On top of my head, here are a few reasons why this (mostly) never works:
- Boxing customers into segments reduces them to a few attributes that might be relatively stable over time or rapidly changing. However, cultural trends and shifts always transcend traditional market boundaries.
- Each attribute that you pick to decide if a given customer is instead in segment A or B usually oversimplifies reality and, worse, often masks where the real market drivers are (don't get me started on packing every generation as GenX, Y, or Z to describe how they behave).
- Even if you get it somehow right, segmentation always lags in detecting emerging market niches or trends outside predefined attributes. Grand theories and processes exist about segmenting markets that "don't exist yet," but scratch the surface, and you'll soon realize you're practicing astrology rather than business.
- Even when the market exists and key attributes defining a segmentation seem to be working, the speed at which these attributes will change is always grossly underestimated. They soon evolve into deeply entrenched cultural bias and static corporate fiefdoms in charge of aging product lines.
- This leads to a classic innovator's dilemma as, by nature, market changes very rarely respect the boundaries of your current business units. Emerging needs and problems to solve will mostly be around a cross-section of your previous segments, with different categories of customers overlapping together in ways you won't want to deal with, as this will mess up your power hierarchy.
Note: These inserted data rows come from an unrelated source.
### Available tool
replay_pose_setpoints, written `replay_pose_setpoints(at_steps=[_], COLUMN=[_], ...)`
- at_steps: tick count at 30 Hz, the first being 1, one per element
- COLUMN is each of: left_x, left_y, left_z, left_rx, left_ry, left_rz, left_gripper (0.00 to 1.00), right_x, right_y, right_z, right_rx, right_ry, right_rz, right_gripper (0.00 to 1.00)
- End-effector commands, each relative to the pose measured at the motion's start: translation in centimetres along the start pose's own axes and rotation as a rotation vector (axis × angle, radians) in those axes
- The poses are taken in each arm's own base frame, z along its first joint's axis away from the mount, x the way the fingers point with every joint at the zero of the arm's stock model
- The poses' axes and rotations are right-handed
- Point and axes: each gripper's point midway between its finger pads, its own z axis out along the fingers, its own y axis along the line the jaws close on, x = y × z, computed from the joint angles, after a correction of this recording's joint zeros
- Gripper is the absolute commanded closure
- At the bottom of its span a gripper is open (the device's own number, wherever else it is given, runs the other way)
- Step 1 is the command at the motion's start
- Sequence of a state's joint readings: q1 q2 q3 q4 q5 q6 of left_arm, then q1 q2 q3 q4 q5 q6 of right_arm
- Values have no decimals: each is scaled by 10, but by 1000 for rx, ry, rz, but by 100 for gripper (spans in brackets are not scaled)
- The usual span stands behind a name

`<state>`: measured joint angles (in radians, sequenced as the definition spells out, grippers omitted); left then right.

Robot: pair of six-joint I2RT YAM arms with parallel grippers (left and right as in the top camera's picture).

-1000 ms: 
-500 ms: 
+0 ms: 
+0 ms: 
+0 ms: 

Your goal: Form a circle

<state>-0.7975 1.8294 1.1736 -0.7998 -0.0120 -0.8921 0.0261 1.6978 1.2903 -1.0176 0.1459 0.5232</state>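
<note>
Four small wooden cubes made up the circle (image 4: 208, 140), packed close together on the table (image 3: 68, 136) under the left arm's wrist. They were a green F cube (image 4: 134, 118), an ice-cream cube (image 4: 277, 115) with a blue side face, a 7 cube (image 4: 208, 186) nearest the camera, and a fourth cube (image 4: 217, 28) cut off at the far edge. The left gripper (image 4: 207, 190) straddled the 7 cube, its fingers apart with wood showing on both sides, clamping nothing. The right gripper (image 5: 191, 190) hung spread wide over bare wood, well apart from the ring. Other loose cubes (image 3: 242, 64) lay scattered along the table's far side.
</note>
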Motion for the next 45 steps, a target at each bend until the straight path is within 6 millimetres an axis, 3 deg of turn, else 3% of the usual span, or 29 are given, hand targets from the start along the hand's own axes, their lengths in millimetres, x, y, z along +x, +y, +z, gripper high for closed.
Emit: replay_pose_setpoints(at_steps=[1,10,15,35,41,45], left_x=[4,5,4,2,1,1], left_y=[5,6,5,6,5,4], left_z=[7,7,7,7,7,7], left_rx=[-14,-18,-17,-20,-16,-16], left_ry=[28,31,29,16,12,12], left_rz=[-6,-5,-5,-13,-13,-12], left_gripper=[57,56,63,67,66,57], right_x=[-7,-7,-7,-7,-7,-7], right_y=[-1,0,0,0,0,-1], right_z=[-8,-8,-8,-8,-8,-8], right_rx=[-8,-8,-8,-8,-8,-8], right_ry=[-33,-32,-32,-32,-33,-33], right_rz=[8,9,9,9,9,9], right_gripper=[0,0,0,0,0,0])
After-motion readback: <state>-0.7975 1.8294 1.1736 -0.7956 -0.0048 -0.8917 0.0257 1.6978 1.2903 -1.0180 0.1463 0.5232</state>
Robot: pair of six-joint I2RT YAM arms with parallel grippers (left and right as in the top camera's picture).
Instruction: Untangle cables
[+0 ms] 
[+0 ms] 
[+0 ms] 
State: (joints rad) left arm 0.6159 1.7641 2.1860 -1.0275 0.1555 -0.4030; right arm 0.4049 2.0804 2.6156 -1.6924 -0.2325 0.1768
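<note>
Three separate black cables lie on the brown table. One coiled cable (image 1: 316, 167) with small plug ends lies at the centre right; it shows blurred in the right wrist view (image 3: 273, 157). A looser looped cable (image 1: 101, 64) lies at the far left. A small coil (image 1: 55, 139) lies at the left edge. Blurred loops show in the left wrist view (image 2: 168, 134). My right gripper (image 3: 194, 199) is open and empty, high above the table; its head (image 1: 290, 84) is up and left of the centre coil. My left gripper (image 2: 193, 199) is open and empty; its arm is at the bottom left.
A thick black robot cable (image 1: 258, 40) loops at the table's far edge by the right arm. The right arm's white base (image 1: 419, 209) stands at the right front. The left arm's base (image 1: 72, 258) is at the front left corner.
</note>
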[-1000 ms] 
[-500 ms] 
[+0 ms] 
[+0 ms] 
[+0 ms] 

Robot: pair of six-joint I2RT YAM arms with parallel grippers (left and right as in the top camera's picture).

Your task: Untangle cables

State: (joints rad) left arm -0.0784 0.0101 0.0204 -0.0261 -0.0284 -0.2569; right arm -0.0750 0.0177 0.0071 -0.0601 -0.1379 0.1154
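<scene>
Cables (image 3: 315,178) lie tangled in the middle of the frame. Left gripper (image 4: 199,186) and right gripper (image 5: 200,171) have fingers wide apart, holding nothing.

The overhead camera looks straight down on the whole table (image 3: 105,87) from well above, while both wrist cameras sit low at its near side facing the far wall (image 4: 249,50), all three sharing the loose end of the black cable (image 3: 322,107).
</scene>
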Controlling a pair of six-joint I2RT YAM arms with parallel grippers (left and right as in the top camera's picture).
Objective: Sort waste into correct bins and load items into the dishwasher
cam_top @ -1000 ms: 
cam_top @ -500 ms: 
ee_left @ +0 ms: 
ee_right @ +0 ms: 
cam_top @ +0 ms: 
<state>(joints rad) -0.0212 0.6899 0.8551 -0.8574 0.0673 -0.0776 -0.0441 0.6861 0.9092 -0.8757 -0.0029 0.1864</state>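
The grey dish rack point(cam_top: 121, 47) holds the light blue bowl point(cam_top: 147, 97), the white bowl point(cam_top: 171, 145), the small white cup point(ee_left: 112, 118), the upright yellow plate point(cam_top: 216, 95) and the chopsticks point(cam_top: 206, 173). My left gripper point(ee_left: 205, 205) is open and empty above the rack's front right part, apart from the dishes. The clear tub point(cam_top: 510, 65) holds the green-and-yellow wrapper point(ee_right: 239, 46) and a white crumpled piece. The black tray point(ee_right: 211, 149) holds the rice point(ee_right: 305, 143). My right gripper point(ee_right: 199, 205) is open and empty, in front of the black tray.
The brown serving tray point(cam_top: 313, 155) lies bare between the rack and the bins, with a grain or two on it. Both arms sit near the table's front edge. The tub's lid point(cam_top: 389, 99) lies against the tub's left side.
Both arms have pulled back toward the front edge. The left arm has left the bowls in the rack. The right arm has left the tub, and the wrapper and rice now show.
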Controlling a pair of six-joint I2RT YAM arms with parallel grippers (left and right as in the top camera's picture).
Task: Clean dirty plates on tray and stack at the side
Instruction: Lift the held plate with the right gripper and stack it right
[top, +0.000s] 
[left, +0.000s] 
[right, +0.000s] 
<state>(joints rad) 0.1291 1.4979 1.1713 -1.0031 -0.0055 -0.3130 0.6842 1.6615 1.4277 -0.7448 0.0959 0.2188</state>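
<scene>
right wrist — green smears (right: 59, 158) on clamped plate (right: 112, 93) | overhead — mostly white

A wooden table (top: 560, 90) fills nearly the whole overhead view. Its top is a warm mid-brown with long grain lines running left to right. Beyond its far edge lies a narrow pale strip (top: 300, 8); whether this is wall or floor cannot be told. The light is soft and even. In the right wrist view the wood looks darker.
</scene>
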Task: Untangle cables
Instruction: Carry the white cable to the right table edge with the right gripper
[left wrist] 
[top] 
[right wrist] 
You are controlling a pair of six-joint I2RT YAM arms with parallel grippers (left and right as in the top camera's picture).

- When innovation is driven by market changes (socio-demographics, behavioral, economics, politics, etc), there's still a chance to solve some of the aforementioned issues, as you might be a wizard capable of finely monitoring how your market's attributes are evolving. But when innovation comes from the rapid introduction of new technology, this goes out the window. There is very little correlation anymore between the set of attributes you're using and how/when the market will adopt or not this tech. (The notion of 'digital natives' is a famously terrible example of forcing attributes on a market that doesn't behave as you'd want it to.)
- From an external perspective now, overemphasis on segmentation will also result in misreading how rival companies move in and develop, as their strategy will rarely conform to your traditional market segmentation. (This is quite the understatement as 80% of business literature is about outthinking competitors with 'blue ocean' or 'white space' strategies, i.e., rejecting consensual segmentation.)
But the top cardinal issue with market segmentation often comes from a core issue: thinking in terms of products. Customers don't care about your products; they care about the problem they want to solve with (maybe) your products.
You can, for a while, maintain the illusion your segmentation matches the market's behavior, but you should know that, at best, this is an odd event in time. And that's the real dealbreaker for most segmentation strategies: trusting there is strong causation between a product line and a set of customer attributes is rarely verifiable, if ever. There might be some surface-level correlation from time to time; it might even be significant for a period of time, but it will never last as you're missing the real market drivers.
What are the problems to be solved? And how should your organization reflect this? The answer is rarely siloing product lines for the next five to ten years.